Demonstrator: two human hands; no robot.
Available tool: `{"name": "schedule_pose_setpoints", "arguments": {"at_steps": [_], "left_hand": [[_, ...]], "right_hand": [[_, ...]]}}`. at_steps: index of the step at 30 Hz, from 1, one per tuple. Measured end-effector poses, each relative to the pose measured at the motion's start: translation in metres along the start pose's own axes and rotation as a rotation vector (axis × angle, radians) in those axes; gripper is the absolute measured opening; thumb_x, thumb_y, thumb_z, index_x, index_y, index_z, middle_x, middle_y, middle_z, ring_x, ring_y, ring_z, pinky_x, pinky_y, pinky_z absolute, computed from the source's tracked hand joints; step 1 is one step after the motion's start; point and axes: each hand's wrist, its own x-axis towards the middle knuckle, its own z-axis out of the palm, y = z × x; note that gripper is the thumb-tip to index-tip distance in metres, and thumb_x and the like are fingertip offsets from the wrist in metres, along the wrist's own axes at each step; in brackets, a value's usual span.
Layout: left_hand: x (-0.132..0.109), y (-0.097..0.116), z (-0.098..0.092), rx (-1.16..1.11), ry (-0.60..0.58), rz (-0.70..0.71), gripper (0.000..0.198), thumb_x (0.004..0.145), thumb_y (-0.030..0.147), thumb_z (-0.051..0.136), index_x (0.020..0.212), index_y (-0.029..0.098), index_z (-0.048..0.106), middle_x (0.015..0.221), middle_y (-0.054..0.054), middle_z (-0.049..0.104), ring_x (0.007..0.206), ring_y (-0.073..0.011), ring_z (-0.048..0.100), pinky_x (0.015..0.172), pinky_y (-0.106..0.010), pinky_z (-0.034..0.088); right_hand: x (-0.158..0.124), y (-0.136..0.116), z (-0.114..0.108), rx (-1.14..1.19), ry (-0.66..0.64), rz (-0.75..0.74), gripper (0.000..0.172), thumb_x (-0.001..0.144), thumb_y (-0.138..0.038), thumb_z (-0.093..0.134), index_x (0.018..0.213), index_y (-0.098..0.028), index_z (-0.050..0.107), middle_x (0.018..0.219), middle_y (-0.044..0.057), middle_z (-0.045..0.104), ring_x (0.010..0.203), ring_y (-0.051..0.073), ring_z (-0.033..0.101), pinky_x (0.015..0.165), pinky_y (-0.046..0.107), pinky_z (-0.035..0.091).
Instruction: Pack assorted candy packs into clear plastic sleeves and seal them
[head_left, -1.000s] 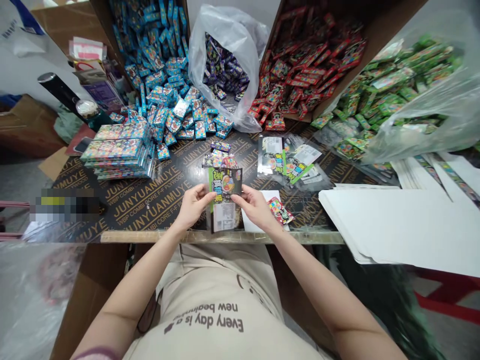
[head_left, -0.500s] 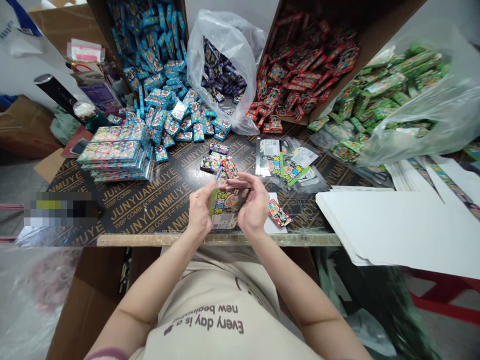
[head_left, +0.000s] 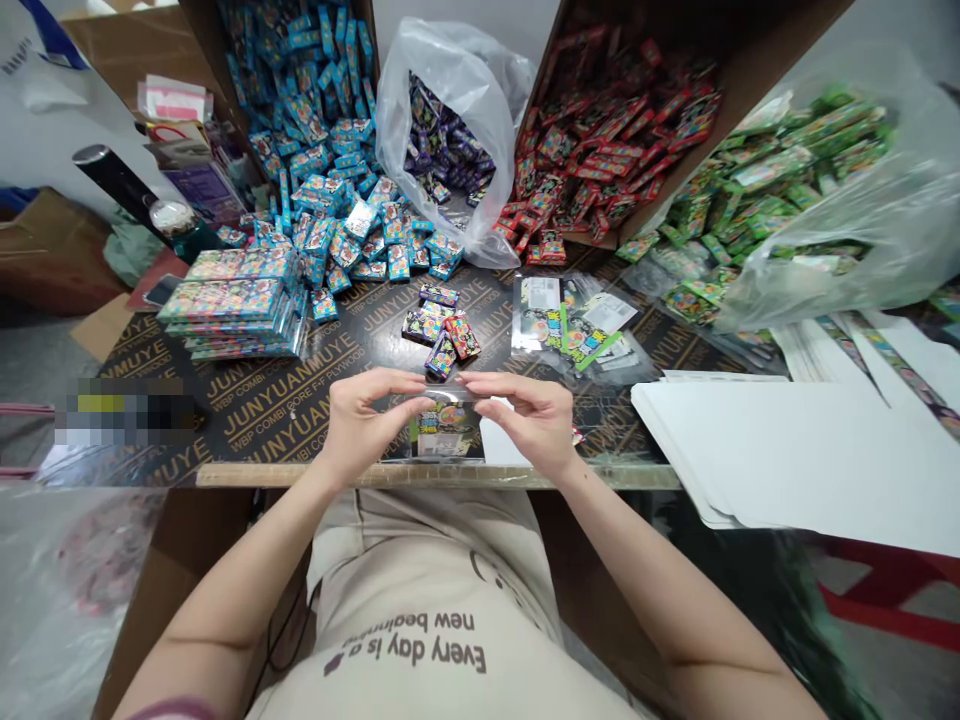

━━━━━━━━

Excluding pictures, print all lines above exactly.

Demonstrator: two human hands; no robot.
Available tool: `{"name": "schedule_pose_setpoints", "arguments": {"at_steps": [_], "left_hand": [[_, ...]], "right_hand": [[_, ...]]}}`. at_steps: index of the step at 30 Hz, from 1, one per tuple. Measured end-effector poses, each relative to the pose measured at the motion's start: translation in metres along the start pose's own axes and rotation as a rotation vector (axis × angle, radians) in those axes; gripper is the absolute measured opening; thumb_x, thumb_y, thumb_z, index_x, index_y, index_z, middle_x, middle_y, middle_z, ring_x, ring_y, ring_z, pinky_x, pinky_y, pinky_z absolute, computed from the source's tracked hand joints; step 1 is one step after the motion's start; point and axes: each hand's wrist, its own x-axis towards the middle knuckle, its own z-axis out of the palm, y = z × x; note that gripper is the thumb-tip to index-tip distance in metres, and thumb_x and the like are fingertip offsets from the wrist in metres, along the wrist's own axes at each step; in brackets, a value's usual span.
Layout: left_hand: x (-0.132..0.109), y (-0.097..0.116), z (-0.098..0.092), rx (-1.16..1.11), ry (-0.60..0.58), rz (-0.70..0.71), gripper (0.000..0.198), thumb_x (0.004..0.145), thumb_y (-0.030..0.147), thumb_z (-0.051..0.136), index_x (0.020..0.212), index_y (-0.029..0.098), index_z (-0.048..0.106), middle_x (0.015..0.221), middle_y (-0.054..0.054), middle_z (-0.049..0.104), ring_x (0.007..0.206), ring_y (-0.073..0.011), ring_z (-0.048..0.100), pinky_x (0.015..0.172), pinky_y (-0.106..0.010), pinky_z (-0.034..0.088); right_hand: x (-0.158..0.124), y (-0.136..0.116), z (-0.114..0.108), rx (-1.14..1.19), ry (-0.66..0.64), rz (-0.75..0.74), gripper (0.000..0.172), thumb_x (-0.001..0.144), thumb_y (-0.138..0.038), thumb_z (-0.093..0.134), index_x (0.018..0.213), index_y (-0.098..0.028), index_z (-0.050..0.107), middle_x (0.018..0.219), middle_y (-0.044..0.057), middle_z (-0.045..0.104), ring_x (0.010..0.203), ring_y (-0.051..0.073), ring_z (-0.033..0.101), pinky_x (0.015..0.165), pinky_y (-0.046..0.107), pinky_z (-0.035..0.091).
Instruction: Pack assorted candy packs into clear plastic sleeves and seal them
[head_left, -1.000s] 
[head_left, -0.500s] 
[head_left, +0.000s] 

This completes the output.